De la même manière et pour « aider » un maximum de gens, le soir, au lieu de prendre notre repas sur place, nous nous rendons à pied dans le village voisin pour manger dans un soda (sorte de bistrot local), qui ne doit pas accueillir des touristes bien souvent. La décoration est sommaire, les tables et les chaises sont composées de mobilier de jardin, mais il y a des nappes en tissu et visiblement le patron est fier de ce détail. Nous sommes et resterons ses seuls clients de la soirée. Comme nous n’avons pas à conduire pour rentrer, nous profitons de déguster différentes bières, ainsi que les portions généreuses des spécialités chaudement recommandées par le patron.
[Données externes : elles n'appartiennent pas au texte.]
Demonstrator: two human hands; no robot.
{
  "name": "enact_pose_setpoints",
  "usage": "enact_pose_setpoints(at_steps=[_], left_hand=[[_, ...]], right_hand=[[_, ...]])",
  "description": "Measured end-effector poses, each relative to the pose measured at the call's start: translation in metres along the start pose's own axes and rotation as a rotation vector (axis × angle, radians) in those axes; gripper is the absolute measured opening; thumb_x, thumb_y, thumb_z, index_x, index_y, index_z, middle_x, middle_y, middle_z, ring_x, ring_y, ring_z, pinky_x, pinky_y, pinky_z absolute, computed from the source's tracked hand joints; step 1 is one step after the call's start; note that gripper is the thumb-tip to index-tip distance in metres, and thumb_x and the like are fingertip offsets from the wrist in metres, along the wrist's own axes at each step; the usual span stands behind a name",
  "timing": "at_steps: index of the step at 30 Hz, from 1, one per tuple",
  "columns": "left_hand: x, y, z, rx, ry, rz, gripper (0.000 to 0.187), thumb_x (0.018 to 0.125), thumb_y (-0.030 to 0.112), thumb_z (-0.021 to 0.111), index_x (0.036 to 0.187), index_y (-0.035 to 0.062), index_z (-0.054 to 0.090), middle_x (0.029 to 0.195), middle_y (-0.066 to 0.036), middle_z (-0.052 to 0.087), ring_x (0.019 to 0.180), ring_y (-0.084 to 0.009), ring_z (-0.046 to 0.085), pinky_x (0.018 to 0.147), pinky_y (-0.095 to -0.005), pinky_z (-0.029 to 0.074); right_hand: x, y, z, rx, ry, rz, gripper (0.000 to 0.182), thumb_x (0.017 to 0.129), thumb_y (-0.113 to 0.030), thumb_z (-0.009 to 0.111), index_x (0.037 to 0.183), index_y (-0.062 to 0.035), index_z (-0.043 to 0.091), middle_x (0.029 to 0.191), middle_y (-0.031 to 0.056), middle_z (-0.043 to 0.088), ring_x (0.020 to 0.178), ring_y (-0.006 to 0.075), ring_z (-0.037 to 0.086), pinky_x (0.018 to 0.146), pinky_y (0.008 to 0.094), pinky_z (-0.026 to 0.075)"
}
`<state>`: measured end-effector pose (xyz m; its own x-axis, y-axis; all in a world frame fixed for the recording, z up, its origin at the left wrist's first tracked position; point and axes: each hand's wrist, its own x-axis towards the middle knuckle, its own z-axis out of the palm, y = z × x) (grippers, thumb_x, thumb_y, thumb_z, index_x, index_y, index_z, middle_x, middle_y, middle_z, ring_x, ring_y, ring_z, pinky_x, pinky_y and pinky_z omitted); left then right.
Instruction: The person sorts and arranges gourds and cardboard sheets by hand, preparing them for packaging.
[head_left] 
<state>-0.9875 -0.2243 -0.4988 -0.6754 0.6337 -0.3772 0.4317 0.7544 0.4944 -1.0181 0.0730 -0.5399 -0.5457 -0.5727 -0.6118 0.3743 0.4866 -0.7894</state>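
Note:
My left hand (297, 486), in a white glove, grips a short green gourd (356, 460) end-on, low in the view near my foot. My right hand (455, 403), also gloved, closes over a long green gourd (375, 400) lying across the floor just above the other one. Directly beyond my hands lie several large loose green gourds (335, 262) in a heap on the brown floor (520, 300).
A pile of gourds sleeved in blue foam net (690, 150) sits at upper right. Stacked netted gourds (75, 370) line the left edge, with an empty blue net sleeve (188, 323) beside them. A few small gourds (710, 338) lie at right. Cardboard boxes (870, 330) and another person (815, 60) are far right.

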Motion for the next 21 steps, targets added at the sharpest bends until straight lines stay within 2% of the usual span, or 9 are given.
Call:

A la fin de la soirée, l’addition se monte à 19 dollars pour nous deux. Nous nous rendons bien compte que c’est beaucoup trop cher et que nous nous faisons rouler, mais franchement, nous n’avons pas eu le cœur à marchander.

Le lendemain matin, nous partons en direction du volcan Irazù. Gravir un volcan figurait dans le top 10 des choses que je voulais faire une fois dans ma vie. Ce jour-là, dans le brouillard et à 3'432 mètres d’altitude, nous sommes au pied du cratère et nous contemplons les entrailles de la terre. Le paysage se veut lunaire, fait de cendres et de terre. Toutefois, nous ne pouvons pas y rester trop longtemps, car l’acidité des eaux du lac formé dans le cratère est présente dans l’air et le brouillard, ce qui pourrait devenir dangereux pour notre santé. Il suffit de regarder les trous dans le maigre feuillage autour de nous pour comprendre que les panneaux de sécurité disent vrai. De retour au parking, nous croisons un coati (petit mammifère qui ressemble vaguement à un raton laveur) peu farouche et habitué aux touristes.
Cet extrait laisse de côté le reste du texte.